++++ Data provided
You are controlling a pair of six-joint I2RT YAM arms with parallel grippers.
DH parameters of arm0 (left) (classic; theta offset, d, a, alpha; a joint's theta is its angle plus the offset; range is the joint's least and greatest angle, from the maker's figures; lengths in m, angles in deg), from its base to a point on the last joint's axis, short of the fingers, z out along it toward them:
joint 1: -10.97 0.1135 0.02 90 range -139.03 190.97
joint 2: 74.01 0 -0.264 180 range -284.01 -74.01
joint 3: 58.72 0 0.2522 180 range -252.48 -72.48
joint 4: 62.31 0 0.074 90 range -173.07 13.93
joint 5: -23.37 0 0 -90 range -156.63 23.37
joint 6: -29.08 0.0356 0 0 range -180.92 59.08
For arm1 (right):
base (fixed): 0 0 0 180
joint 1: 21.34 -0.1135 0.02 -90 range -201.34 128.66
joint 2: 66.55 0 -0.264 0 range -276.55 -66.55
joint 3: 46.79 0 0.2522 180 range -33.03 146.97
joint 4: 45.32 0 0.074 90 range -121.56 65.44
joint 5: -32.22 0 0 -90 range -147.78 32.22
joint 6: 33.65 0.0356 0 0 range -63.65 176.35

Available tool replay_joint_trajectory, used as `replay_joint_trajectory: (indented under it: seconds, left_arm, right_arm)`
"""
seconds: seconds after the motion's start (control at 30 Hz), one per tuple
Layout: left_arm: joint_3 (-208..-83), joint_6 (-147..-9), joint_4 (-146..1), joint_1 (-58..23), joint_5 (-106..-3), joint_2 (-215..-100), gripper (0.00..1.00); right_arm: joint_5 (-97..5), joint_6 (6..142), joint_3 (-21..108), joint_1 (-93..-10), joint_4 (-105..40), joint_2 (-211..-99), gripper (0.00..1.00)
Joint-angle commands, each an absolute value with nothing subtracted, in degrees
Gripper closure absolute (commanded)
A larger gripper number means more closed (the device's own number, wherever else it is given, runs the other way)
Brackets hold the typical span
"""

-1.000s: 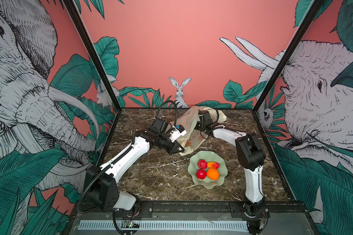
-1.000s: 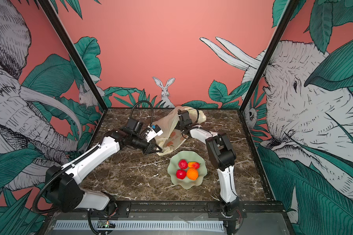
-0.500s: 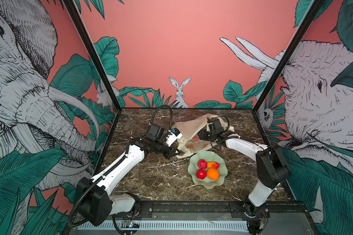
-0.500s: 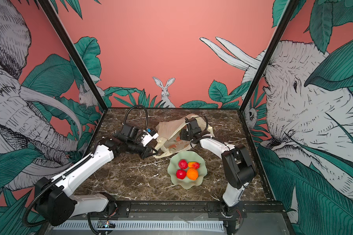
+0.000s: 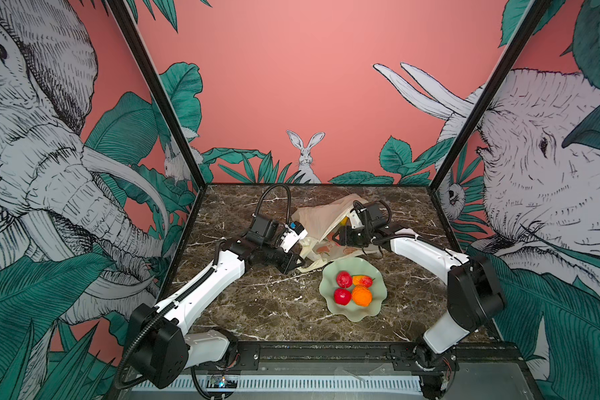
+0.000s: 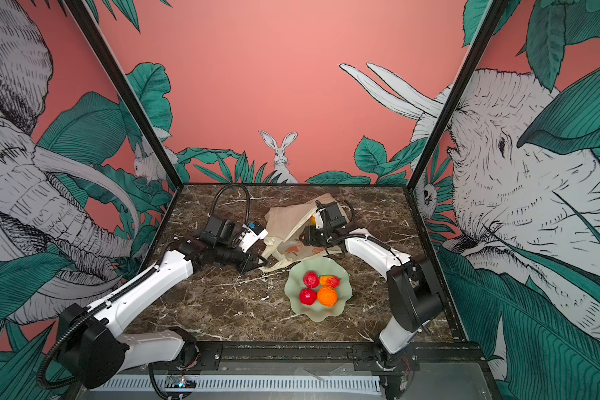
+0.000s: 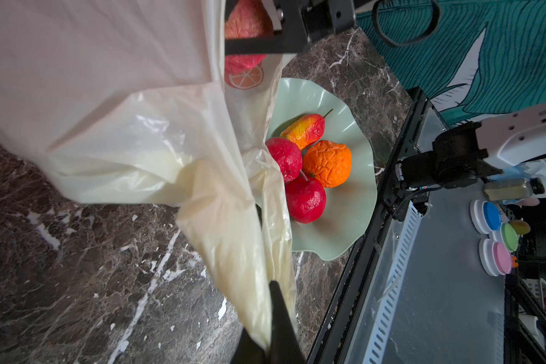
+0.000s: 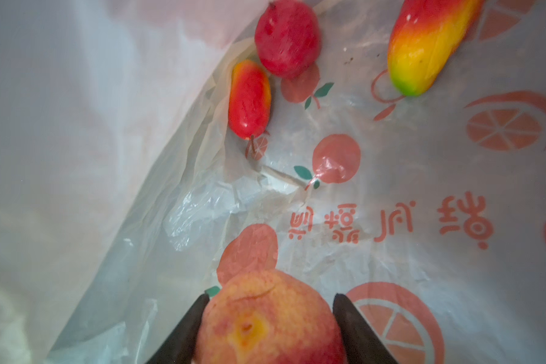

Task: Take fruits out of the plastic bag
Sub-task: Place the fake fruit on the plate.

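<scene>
The cream plastic bag lies at the back of the marble table with its mouth held up. My left gripper is shut on a bunched handle of the bag. Inside the bag, my right gripper is shut on a red-yellow fruit. Further in lie a round red fruit, a red-yellow one and a red-yellow-green one. Several fruits, among them two red and one orange, sit in the dish.
The pale green wavy-rimmed dish stands just in front of the bag, close to both grippers. The black front rail borders the table. Coloured lids lie beyond the rail. Walls close in the sides and back.
Both arms have come down and the bag, lifted a second ago, has sunk towards the table. The right arm has stretched out lower with its gripper still in the bag.
</scene>
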State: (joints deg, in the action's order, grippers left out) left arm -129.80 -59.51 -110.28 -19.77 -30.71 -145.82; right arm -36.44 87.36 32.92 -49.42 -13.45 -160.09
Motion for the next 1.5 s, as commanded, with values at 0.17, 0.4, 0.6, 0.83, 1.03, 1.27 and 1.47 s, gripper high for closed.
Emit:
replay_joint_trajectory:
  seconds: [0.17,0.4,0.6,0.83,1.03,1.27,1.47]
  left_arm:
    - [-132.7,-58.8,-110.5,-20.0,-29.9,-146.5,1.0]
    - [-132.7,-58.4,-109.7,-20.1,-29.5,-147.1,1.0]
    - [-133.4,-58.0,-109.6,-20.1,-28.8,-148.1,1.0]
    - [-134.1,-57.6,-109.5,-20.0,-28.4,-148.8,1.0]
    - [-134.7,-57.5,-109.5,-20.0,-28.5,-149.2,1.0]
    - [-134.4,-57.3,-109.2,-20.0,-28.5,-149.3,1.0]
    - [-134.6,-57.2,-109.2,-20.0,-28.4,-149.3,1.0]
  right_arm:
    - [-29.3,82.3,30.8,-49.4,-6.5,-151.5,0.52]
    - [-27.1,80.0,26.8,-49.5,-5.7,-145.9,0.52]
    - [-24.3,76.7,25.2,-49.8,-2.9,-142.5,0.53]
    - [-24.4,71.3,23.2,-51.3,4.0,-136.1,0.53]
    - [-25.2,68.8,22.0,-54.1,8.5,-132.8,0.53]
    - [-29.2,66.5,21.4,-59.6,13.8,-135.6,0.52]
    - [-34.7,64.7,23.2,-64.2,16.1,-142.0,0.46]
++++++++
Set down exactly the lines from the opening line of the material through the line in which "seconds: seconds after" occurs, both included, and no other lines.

You are controlling a pair of six-joint I2RT YAM arms with parallel grippers.
DH parameters of arm0 (left) (classic; theta offset, d, a, alpha; a joint's theta is its angle plus the offset; range is the joint's least and greatest angle, from the maker's figures; lengths in m, angles in deg), from its base to a point on the last joint's axis, short of the fingers, z out along it toward them:
joint 1: -10.97 0.1135 0.02 90 range -139.03 190.97
joint 2: 74.01 0 -0.264 180 range -284.01 -74.01
joint 3: 58.72 0 0.2522 180 range -252.48 -72.48
joint 4: 62.31 0 0.074 90 range -173.07 13.93
joint 5: -23.37 0 0 -90 range -156.63 23.37
joint 6: -29.08 0.0356 0 0 range -180.92 59.08
For arm1 (right):
base (fixed): 0 0 0 180
joint 1: 21.34 -0.1135 0.02 -90 range -201.34 128.66
joint 2: 66.55 0 -0.264 0 range -276.55 -66.55
joint 3: 46.79 0 0.2522 180 range -33.03 146.97
joint 4: 45.32 0 0.074 90 range -121.56 65.44
joint 5: -32.22 0 0 -90 range -147.78 32.22
joint 6: 33.65 0.0356 0 0 range -63.65 176.35

Available tool replay_joint_trajectory, used as `replay_joint_trajectory: (indented under it: seconds, left_arm, right_arm)`
"""
seconds: seconds after the motion's start (control at 30 Hz), one per tuple

Here is where the answer stops.